If a line below contains the string "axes", return that line.

BEGIN Entries shown

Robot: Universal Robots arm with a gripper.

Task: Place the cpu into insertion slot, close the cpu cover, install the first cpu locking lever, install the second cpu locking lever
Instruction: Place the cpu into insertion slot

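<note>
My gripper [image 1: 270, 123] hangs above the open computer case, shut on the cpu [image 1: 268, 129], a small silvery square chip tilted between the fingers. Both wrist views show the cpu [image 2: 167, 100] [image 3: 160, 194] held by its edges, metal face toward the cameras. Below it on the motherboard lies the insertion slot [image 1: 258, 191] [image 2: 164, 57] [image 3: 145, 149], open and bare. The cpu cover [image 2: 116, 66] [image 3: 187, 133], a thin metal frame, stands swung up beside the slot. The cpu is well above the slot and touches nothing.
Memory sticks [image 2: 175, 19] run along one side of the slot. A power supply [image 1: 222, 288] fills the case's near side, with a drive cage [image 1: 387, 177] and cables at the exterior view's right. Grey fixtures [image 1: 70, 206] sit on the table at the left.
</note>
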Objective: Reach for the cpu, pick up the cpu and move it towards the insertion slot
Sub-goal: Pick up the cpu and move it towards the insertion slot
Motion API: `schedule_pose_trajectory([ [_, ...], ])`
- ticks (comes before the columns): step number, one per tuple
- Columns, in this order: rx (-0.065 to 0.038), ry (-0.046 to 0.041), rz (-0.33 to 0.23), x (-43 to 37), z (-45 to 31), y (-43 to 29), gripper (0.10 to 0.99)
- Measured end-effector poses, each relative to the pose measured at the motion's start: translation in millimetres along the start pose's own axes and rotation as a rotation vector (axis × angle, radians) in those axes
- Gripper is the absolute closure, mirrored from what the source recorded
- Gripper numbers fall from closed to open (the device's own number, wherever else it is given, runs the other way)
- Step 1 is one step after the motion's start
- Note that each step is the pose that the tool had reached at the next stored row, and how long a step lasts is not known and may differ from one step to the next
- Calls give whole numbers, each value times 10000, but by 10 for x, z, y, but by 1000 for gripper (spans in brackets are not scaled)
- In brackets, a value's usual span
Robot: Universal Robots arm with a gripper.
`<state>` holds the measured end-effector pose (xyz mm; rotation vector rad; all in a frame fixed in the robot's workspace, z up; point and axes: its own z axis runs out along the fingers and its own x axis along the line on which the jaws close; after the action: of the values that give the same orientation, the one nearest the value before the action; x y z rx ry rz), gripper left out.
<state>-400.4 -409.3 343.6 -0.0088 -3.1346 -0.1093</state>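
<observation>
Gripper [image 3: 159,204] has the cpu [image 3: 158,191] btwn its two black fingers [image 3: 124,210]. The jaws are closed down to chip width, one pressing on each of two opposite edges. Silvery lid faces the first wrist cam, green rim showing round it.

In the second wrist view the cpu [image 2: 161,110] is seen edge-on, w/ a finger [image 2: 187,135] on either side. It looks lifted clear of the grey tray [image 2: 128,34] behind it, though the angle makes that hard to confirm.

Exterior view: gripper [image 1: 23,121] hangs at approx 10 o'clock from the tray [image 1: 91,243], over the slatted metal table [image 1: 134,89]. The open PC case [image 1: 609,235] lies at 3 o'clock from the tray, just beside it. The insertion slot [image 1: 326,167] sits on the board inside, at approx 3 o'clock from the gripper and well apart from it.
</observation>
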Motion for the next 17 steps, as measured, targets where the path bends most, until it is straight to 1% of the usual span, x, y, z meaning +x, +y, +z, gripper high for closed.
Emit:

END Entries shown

Answer to the exercise:
- Measured end-effector poses, each relative to the pose measured at the motion's start: translation in millimetres along the start pose's own axes and rotation as a rotation vector (axis × angle, radians) in those axes
`<state>` holds the measured end-effector pose (xyz mm; rotation vector rad; all in a frame fixed in the robot's workspace, z up; point and axes: its own z axis runs out along the fingers and its own x axis along the line on which the jaws close; after the action: of the values that give the same orientation, the one nearest the value before the action; x y z rx ry rz), gripper left out.

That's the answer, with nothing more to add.